* [WHAT THIS TASK INVOLVES]: For the data that follows, return each line unchanged and drop the pictures.

INFORMATION SHOWN section start

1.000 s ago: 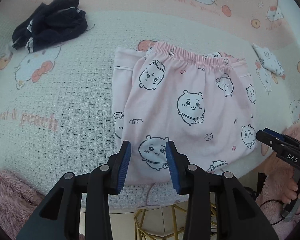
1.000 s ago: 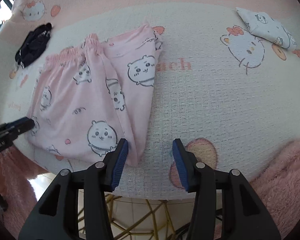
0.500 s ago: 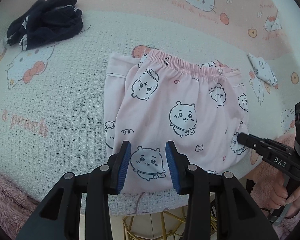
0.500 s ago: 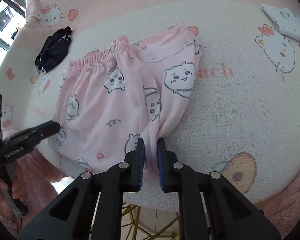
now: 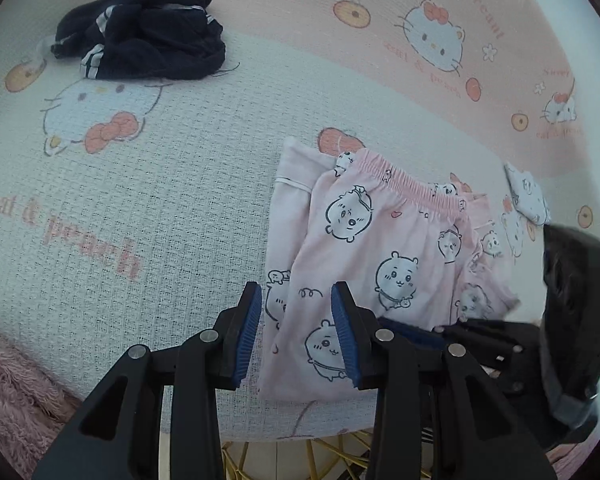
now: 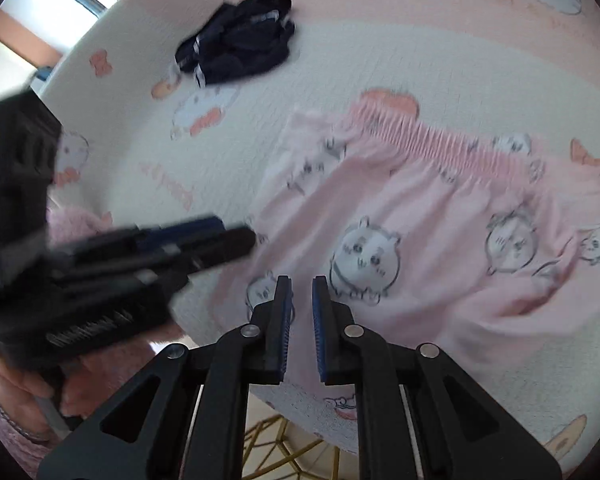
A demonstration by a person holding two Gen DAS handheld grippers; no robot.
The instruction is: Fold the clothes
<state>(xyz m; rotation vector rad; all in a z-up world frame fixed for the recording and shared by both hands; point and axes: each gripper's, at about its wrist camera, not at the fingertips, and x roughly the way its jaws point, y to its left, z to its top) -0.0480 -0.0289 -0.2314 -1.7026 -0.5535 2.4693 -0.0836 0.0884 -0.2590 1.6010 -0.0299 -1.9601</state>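
Both black plastic grippers have silver screws and ribbed blue fingers (image 5: 247, 340); a fuzzy pink sleeve (image 6: 8, 432) covers the wrist.

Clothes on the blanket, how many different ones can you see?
3. The pink pants lie in the middle near the front edge, the dark clothes sit crumpled at the far left, and a small folded white piece lies at the far right. Others may be out of view.

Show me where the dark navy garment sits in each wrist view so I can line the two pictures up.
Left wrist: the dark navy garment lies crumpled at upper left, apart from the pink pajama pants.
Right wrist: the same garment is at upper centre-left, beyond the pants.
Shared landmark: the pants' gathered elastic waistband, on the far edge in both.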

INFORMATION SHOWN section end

* [ANSWER BOX]:
1.000 s ago: 
1.000 s ago: 
0.500 s ago: 
0.500 s ago: 
now: 
now: 
A demonstration by a person holding two Gen DAS handheld grippers; no robot.
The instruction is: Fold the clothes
<state>(xyz m; rotation vector rad; all in a z-up world frame fixed for the recording and shared by both hands; point and axes: each gripper's, at about its wrist camera, not at the fingertips, and x roughly the way its jaws point, y to its left, z to its top) -0.0480 -0.0289 -0.2314 -1.7026 -0.5535 2.4693 -0.0836 0.0884 -0.2590 1.6010 -0.0299 -1.9601</state>
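Both black plastic grippers have silver screws and ribbed blue fingers (image 5: 247, 340); a fuzzy pink sleeve (image 6: 8, 432) covers the wrist.

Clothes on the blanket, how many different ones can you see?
3. The pink pants lie in the middle near the front edge, the dark clothes sit crumpled at the far left, and a small folded white piece lies at the far right. Others may be out of view.

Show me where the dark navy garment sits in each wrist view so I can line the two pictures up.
Left wrist: the dark navy garment lies crumpled at upper left, apart from the pink pajama pants.
Right wrist: the same garment is at upper centre-left, beyond the pants.
Shared landmark: the pants' gathered elastic waistband, on the far edge in both.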

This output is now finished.